O discurso do ex-presidente Lula durante a manifestação na Avenida Paulista ontem repetiu a retórica dos anos 80, colocando a elite como opositora ao trabalhador. Retomou a doutrina do medo da interrupção de benefícios sociais. Cobrou mais saúde mais educação. Pareceu esquecer que o seu partido já está na quarta gestão e, portanto, críticas por mais saúde, mais educação, mais moradia e mais emprego são críticas a si mesmo.
Mais o que mais chamou atenção nessa retórica ultrapassada é a miopia na leitura dos tempo atuais. Não estamos nos anos 80. Muita coisa mudou no mundo e no Brasil. Nossa democracia amadureceu. Nossa cidadania ganhou novas consciências. Já somos outra geração, com filhos que já nasceram e cresceram com suas liberdades garantidas. A virtualidade traz conhecimentos e informações instantâneas. Promovem transformações e criam necessidades. As linguagens são outras e mutantes. As relações de trabalho mudaram. Oportunidades diversificaram.
Ainda assim, a miséria ainda é maior, MUITO maior do que a admissível em qualquer país digno. E impede o desenvolvimento e nos distancia do país que sonhamos ser. E deve ser, SEMPRE, prioridade alerta e incansável.
A última década nos ensinou que (1) é possível promover inclusão social (2) para que essa inclusão seja ascendente e contínua, o pais precisa continuar crescendo (3) a corrupção permitida sob a ilusão da alimentação econômica tem custo impagável (4) não é possível fazer politica sem concessões e a coerência de um governo define-se nas concessões cedidas.

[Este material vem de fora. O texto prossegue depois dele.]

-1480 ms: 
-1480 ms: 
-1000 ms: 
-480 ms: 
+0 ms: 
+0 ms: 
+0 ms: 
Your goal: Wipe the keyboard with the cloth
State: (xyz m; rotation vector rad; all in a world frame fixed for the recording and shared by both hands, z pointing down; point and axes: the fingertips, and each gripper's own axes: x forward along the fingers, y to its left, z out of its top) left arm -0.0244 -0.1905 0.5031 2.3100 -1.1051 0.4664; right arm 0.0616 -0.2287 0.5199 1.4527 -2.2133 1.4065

Não tenho dúvidas de que todos os manifestantes que foram apoiar suas causas nas duas manifestações querem quase o mesmo: um pais democrático, próspero e justo. Esse país só será possível se: (1) retomarmos as atividades econômicas (2) estabelecermos programas sociais consistentes, mas possíveis (3) priorizarmos igualmente programas ambientais e sustentáveis (4) respeitarmos as instituições democráticas (5) promovermos a reforma política ampla, geral e irrestrita, entre tantas outras coisas.
A verdadeira mensagem das manifestações, turvadas pela superficialidade das discordâncias emocionais, é que nenhum dos lados se considera representado nas suas necessidades e aspirações.E não há cidadania sem sentimento de representatividade.
2,5 milhões de pessoas é exatamente igual a 500 mil pessoas e é exatamente igual aos outros 197 milhões ali igualmente reclamando representatividade. E expõem, com preocupação, a fragilidade dos alicerces do nosso crescimento social, econômico e democrático.
Noves fora os corruptos e criminosos que usurpam nossas riquezas; noves fora a intransigência e polarização; noves fora a irresponsabilidade e leviandade de muitos; noves fora o que nos afasta da dignidade. Sobra o Brasil. De todos e para todos.
O momento pede reflexão e contenção. Diálogo mais do que agressão. Empatia mais do que acusação. Humildade mais o que arrogância. Ponderação. Coerência. E alguns passos para conciliação.